HPV vaccination may pose delivery concerns

April 29, 2006

Pediatricians can expect problems meeting vaccination schedules forhuman papillomavirus (HPV) vaccine. Based on data from the 1996 to2002 Medical Expenditure Panel Survey, only 11% of adolescents haveprimary care visits on a schedule appropriate to HPV vaccination.

Pediatricians can expect problems meeting vaccination schedules for human papillomavirus (HPV) vaccine. Based on data from the 1996 to 2002 Medical Expenditure Panel Survey, only 11% of adolescents have primary care visits on a schedule appropriate to HPV vaccination.

"Getting all three vaccinations to adolescents will challenge primary care delivery," said Cynthia Rand, MD, MPH, Strong Children's Research Center University of Rochester, NY. "Ideally, we should see every adolescent every year, but that doesn't happen in the real world. We are going to have to work on educating patients and their parents."

The first HPV vaccine is expected to be approved for use in the United States later this year. Once the initial dose has been given, follow-up doses must be administered at two months and six months. MEPS reports show that, while 38% adolescents have three physician visits in a two-year period, fewer than one third of those visits come at intervals appropriate for HPV vaccination.

Patients who are older, non-white, Hispanic, uninsured, and poor are the least likely to have multiple visits within the vaccination period, Dr. Rand told an audience at the PAS Annual Meeting.

The problem, she explained, is that few adolescents get regular medical care.
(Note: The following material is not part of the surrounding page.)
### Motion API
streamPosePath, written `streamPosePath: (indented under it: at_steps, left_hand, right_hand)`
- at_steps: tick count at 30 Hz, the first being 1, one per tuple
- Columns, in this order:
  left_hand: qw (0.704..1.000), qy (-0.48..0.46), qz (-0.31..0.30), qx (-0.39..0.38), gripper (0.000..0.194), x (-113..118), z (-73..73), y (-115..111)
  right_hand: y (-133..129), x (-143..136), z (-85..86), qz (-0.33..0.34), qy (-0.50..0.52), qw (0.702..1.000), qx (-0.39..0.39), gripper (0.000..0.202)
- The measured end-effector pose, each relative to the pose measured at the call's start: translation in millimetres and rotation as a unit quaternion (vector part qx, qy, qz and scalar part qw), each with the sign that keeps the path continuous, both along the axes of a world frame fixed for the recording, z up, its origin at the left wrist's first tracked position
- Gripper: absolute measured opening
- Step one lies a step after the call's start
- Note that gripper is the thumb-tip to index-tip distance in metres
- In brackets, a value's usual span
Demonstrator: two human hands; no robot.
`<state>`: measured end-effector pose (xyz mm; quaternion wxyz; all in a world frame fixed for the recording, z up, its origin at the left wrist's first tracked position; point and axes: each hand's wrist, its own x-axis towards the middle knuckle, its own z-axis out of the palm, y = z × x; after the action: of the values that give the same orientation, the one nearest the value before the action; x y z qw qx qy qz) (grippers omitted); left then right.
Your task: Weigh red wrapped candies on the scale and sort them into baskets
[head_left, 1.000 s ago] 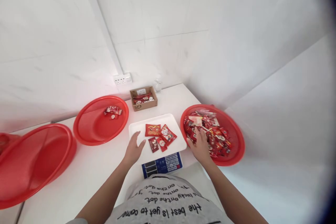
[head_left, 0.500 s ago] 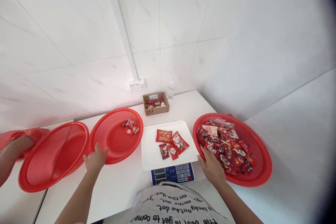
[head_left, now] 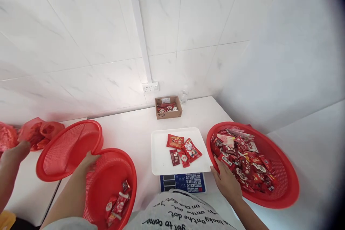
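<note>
Scale display digits unreadable

Seen from above, the person wears a light grey T-shirt printed with lines of black lettering — a thin, rounded, handwritten-style script, upside down from this view. Legible words include "the dot" and "lucky on the dot". Both forearms are bare, with no sleeve reaching them. The left hand and right hand are bare — no gloves, rings, watch or bracelets visible.
</note>
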<state>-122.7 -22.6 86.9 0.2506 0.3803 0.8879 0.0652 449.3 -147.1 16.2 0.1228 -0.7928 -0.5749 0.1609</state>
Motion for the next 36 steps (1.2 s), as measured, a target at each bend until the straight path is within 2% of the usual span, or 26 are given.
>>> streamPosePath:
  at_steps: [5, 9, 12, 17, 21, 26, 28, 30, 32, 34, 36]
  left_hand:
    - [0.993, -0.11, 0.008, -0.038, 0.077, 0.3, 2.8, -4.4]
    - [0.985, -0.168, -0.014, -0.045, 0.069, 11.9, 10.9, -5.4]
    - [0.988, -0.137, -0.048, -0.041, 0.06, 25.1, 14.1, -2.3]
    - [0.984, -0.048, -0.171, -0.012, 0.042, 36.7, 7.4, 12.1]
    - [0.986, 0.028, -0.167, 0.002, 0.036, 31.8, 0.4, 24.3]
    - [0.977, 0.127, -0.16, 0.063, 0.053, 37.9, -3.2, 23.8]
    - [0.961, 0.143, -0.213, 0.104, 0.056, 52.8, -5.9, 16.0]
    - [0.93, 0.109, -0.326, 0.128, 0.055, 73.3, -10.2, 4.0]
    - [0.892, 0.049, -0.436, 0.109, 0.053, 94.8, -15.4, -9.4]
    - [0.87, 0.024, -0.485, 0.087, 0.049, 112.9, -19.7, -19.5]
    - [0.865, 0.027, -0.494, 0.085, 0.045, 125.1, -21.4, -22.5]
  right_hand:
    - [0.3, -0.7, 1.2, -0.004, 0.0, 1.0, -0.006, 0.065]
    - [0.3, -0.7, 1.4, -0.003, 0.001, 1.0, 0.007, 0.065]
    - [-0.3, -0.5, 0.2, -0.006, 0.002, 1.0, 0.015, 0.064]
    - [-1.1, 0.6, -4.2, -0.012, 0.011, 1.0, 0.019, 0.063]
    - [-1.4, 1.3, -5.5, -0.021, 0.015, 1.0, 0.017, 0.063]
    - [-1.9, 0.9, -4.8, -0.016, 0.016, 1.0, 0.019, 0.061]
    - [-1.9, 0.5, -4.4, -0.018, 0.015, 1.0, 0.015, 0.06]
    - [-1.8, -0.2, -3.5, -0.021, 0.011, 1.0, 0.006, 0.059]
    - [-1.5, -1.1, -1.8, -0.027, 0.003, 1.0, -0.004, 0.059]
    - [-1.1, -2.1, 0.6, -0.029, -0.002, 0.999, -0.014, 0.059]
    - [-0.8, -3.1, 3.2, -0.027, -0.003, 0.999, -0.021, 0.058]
Older adolescents, as well as those who are non-white, uninsured, or poor get even less medical attention than the rest of the community. Most primary provider visits are for acute care, which makes it particularly important to educate patients about HPV vaccination at every visit, regardless of the reason for that visit.
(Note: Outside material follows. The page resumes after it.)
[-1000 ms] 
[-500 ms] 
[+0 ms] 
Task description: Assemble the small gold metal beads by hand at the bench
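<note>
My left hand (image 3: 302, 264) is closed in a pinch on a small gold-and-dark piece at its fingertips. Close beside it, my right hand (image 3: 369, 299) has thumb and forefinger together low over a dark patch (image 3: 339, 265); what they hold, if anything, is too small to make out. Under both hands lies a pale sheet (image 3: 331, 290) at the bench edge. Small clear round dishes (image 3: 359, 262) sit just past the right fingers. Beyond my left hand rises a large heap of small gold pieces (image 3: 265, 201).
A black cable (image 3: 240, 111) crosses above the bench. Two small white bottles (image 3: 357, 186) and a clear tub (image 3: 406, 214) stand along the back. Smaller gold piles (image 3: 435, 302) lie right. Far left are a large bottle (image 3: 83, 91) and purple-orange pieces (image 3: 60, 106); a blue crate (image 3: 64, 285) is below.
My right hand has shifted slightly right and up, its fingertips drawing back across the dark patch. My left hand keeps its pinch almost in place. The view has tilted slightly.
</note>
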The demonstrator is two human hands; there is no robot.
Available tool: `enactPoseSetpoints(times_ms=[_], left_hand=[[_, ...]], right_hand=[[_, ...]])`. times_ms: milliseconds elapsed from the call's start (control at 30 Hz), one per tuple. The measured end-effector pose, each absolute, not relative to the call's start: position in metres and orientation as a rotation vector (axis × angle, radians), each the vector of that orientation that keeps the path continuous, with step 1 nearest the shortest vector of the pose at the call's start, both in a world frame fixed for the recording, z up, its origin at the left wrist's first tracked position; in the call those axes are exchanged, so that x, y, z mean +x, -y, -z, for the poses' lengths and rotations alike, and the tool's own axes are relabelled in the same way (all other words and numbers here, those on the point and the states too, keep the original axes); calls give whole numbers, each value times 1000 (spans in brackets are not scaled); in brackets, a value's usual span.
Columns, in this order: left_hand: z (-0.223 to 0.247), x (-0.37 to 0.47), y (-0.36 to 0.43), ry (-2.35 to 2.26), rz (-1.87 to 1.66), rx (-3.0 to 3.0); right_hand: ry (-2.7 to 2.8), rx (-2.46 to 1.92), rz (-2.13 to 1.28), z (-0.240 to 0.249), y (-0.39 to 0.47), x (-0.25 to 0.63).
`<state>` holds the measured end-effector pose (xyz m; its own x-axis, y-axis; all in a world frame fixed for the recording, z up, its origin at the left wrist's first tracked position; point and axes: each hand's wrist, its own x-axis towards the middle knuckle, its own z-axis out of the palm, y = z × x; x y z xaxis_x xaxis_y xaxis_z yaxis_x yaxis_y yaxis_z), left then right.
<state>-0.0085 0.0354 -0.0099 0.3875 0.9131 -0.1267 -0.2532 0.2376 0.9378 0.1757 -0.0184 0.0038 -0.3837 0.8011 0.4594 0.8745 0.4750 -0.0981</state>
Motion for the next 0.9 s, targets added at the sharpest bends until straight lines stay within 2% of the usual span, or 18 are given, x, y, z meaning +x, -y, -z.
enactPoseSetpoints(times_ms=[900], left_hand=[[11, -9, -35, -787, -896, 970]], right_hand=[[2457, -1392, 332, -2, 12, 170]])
"These data suggest that, if you begin vaccination at an acute visit, you actually have a better chance at getting all three vaccinations in the right time frame," Dr. Rand said. She recommended pamphlets and other educational materials in waiting rooms and provider reminders to discuss HPV vaccination at every visit.
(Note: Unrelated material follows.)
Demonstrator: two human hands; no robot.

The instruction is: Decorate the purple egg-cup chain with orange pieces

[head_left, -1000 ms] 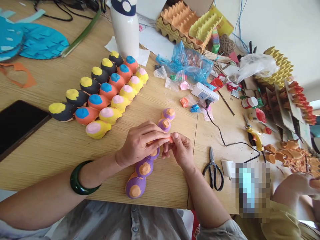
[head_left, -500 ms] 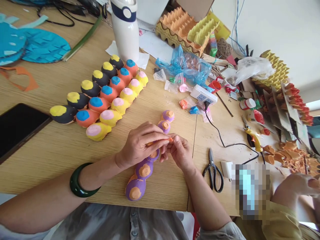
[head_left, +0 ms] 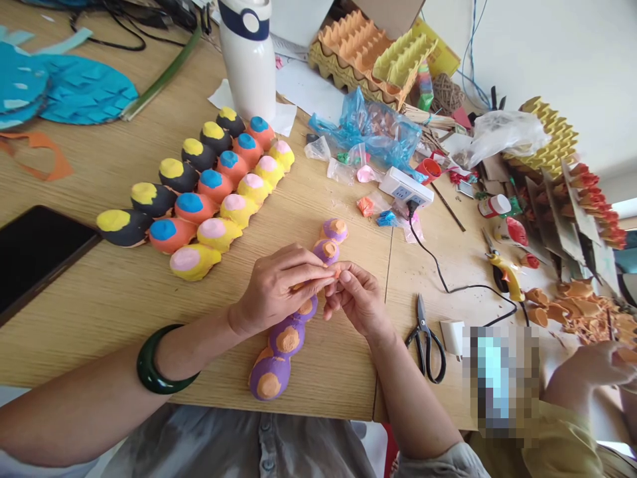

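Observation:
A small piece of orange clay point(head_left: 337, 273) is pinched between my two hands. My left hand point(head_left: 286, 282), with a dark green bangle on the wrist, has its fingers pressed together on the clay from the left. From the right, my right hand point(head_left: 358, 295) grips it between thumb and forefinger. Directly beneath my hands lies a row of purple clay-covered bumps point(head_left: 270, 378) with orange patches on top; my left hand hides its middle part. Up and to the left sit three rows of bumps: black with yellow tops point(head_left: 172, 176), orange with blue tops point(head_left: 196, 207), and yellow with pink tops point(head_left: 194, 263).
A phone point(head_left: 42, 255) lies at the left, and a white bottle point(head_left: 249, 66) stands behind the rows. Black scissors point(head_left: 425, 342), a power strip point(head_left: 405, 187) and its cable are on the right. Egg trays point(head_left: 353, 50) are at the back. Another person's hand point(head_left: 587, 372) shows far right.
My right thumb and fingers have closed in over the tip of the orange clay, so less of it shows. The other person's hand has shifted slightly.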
A parallel report suggests that pediatricians also need education about the HPV vaccine. A random survey of American Academy of Pediatrics members nationwide found that, although as many as 89% said they would likely give the vaccine, 73% also believe that inadequate reimbursement will be a barrier.

Matthew Daley, MD, University of Colorado at Denver and Health Sciences Center, found that physicians are divided over use of the vaccine. Trials have found that vaccination is 100% effective in preventing HPV infection in females 11 years and older, but only 46% of responding pediatricians said they would vaccinate patients 10 to 12 years old. The likely vaccination rate jumps to 77% for girls 13 to 15 years old and 89% for patients 16 to 18 years old. Physicians cited potential parental objections as well as their own fears that vaccination could encourage risky sexual activity.

"We heard some extreme right-wing objections when the vaccine was announced," Dr. Rand said, "but it was more noise than reality. Most parents want to do what is best for their children. If their pediatrician says vaccination is the right thing to do, most will move in that direction. It is a matter of educating providers as well as patients and their parents.